#### Task to complete:
Each line below that includes the word "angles" is to be reported.
----- Stored data
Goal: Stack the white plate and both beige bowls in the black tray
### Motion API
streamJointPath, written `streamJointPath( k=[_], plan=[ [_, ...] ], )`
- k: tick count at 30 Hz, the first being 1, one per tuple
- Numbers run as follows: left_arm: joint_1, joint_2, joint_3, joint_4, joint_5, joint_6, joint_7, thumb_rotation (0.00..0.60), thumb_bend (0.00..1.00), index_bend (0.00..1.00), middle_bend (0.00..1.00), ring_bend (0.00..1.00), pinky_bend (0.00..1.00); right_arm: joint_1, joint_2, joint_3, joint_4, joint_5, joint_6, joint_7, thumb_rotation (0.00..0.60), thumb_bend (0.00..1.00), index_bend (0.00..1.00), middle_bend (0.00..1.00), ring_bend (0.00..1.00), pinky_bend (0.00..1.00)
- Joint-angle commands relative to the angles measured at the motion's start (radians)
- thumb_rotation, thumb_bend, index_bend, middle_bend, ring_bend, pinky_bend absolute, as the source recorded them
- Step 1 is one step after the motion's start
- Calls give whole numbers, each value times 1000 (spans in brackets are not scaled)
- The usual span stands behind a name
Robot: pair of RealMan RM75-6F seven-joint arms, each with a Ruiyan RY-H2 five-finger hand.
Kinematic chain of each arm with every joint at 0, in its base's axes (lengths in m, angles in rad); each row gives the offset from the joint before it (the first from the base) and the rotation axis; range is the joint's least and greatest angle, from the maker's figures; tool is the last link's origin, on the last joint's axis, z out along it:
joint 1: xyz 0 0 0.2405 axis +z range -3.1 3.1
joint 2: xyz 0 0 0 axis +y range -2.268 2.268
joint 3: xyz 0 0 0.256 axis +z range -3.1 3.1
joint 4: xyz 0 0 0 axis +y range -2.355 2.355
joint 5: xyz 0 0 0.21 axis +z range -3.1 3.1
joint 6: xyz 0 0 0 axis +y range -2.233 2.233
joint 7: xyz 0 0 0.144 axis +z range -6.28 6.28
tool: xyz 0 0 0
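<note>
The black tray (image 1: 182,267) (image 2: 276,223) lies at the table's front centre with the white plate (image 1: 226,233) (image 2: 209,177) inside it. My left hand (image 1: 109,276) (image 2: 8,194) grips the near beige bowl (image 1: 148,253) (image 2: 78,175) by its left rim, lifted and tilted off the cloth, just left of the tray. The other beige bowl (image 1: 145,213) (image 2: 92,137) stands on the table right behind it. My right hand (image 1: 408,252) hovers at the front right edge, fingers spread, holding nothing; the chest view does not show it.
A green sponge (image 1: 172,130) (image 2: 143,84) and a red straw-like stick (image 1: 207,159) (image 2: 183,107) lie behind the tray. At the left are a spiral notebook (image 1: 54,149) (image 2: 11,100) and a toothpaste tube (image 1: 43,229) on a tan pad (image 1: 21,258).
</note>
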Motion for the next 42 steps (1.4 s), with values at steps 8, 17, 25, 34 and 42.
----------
#### Response:
- Joint-angle commands relative to the angles measured at the motion's start (radians)
Kinematic chain of each arm with every joint at 0, in its base's axes (lengths in m, angles in rad); each row gives the offset from the joint before it (the first from the base) and the rotation axis; range is the joint's least and greatest angle, from the maker's figures; tool is the last link's origin, on the last joint's axis, z out along it:

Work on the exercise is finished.